(Dataset entries)
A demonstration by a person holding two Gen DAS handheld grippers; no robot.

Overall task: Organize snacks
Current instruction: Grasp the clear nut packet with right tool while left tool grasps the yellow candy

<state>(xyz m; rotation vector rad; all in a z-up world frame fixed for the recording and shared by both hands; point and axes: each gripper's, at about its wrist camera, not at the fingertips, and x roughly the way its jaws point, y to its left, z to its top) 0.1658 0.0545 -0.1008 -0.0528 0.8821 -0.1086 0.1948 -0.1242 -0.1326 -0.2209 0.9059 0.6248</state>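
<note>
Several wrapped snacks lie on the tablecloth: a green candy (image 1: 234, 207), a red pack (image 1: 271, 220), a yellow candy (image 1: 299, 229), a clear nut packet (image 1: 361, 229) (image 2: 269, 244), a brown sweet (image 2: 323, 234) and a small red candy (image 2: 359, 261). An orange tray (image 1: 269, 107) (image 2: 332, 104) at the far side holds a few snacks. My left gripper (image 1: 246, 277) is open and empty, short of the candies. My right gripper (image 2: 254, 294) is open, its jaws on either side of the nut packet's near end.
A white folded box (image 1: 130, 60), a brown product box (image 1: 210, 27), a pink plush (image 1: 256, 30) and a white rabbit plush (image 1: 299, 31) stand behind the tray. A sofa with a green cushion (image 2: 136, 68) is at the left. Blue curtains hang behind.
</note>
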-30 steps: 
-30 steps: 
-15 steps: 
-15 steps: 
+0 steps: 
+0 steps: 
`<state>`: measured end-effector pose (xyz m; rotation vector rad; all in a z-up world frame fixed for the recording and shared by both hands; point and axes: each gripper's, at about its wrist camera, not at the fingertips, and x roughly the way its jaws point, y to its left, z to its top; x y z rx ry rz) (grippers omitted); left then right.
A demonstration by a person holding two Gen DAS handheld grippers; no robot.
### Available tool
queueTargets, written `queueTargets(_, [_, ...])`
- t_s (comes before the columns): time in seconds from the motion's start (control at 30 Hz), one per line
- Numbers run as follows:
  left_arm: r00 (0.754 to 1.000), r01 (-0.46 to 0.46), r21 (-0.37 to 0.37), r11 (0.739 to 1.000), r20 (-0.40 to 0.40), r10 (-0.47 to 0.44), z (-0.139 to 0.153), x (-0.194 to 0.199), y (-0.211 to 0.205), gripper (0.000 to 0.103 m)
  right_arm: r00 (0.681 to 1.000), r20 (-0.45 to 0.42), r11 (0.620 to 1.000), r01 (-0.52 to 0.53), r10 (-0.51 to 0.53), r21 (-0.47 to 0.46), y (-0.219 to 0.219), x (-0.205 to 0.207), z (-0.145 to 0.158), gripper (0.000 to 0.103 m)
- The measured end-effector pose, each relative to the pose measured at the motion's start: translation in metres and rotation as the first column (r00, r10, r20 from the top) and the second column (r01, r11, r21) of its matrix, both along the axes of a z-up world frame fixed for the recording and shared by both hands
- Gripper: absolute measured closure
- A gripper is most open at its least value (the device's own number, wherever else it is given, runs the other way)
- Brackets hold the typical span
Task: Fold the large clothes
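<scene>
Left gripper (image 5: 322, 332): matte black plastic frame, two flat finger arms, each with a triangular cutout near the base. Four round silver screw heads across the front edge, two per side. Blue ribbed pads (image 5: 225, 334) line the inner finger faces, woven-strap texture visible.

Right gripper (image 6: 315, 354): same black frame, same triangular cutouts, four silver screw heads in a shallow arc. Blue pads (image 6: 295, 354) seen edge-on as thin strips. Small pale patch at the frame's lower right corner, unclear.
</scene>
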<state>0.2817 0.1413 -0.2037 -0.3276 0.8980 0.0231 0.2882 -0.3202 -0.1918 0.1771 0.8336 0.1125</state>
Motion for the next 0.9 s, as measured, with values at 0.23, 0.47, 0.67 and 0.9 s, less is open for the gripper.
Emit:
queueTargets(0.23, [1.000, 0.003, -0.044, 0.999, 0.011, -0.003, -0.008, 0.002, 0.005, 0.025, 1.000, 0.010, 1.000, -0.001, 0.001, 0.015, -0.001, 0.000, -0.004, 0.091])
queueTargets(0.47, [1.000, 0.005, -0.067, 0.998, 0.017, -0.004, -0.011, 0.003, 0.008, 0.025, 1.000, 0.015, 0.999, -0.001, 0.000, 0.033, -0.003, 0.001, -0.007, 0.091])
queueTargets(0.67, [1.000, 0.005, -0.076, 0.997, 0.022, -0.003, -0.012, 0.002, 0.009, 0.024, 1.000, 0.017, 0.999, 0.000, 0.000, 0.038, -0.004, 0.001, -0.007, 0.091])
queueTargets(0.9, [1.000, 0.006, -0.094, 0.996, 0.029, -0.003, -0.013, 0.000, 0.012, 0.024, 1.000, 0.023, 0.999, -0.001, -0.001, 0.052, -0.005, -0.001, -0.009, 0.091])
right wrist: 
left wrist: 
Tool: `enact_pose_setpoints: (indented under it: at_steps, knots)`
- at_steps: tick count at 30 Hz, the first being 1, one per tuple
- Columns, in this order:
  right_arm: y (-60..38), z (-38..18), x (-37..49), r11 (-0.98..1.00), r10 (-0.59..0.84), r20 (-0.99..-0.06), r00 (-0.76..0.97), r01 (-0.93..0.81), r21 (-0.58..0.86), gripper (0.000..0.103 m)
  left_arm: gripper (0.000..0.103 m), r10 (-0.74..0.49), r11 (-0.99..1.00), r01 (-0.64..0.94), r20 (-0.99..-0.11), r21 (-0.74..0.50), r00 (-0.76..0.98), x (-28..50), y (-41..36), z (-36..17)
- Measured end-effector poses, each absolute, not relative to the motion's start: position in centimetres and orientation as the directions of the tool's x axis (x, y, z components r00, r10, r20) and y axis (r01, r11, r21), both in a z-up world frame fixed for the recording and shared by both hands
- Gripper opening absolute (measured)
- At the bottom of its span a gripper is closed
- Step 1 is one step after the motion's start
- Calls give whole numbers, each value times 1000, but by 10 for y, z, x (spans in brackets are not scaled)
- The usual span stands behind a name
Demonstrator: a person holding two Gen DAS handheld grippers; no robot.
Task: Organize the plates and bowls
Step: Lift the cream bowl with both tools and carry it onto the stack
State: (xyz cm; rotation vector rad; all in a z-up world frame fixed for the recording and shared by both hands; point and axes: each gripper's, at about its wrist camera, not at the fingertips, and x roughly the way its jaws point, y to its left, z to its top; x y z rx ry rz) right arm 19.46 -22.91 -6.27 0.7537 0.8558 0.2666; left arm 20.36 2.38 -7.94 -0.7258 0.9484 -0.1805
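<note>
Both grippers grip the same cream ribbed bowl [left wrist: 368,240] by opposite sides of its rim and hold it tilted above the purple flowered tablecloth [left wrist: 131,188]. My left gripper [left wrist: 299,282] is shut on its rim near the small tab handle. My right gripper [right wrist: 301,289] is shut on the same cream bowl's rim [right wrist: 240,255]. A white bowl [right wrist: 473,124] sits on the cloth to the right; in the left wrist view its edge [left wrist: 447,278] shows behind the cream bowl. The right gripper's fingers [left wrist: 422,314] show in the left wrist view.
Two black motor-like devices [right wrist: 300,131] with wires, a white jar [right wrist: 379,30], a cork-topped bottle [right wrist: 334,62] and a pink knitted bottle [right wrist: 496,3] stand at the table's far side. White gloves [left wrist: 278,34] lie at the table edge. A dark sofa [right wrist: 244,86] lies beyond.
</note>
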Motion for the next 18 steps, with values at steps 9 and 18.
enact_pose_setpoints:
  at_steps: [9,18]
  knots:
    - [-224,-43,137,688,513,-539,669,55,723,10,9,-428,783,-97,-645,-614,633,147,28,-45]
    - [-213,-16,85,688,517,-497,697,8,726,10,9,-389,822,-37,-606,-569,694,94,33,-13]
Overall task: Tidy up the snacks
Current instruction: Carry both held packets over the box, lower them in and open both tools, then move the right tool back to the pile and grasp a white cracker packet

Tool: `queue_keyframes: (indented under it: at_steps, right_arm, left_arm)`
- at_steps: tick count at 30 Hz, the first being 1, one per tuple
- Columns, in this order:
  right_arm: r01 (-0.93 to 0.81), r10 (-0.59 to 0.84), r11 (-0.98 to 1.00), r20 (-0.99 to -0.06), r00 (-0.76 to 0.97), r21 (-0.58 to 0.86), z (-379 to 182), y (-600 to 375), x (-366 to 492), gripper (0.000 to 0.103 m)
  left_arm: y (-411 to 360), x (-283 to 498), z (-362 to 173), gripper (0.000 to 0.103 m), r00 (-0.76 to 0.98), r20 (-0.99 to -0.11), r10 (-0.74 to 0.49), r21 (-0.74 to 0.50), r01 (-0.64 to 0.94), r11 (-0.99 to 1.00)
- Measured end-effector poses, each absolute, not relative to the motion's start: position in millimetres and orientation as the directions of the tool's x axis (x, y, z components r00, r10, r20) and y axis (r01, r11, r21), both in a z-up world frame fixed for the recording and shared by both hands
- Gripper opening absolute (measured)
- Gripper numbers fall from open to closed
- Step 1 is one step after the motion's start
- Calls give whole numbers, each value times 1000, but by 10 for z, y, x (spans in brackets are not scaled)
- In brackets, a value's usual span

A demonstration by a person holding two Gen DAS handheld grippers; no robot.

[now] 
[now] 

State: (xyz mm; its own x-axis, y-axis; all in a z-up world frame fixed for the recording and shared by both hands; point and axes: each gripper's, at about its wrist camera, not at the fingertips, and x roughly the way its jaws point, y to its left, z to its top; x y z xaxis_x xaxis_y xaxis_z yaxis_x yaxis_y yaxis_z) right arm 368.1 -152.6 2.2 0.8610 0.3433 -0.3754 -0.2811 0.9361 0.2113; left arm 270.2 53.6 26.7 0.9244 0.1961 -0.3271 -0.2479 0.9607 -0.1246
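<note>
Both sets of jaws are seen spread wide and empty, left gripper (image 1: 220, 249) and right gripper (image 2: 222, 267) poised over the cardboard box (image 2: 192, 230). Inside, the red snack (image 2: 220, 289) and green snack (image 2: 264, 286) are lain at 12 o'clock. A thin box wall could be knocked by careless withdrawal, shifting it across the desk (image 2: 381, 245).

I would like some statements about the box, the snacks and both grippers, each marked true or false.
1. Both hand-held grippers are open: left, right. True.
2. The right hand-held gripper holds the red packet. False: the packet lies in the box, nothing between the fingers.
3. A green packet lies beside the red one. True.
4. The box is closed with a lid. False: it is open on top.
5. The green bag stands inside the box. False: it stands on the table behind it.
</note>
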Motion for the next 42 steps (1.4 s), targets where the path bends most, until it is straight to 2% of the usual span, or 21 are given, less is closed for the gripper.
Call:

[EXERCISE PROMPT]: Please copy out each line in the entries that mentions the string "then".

[EXERCISE RESPONSE]:
`<state>`: measured end-effector pose (xyz m; rotation vector rad; all in a z-up world frame fixed for the recording and shared by both hands; point and axes: each gripper's, at about its wrist camera, not at the fingertips, and x roughly the way its jaws point, y to its left, z to its top; x y z rx ry rz) (grippers omitted); left then right.
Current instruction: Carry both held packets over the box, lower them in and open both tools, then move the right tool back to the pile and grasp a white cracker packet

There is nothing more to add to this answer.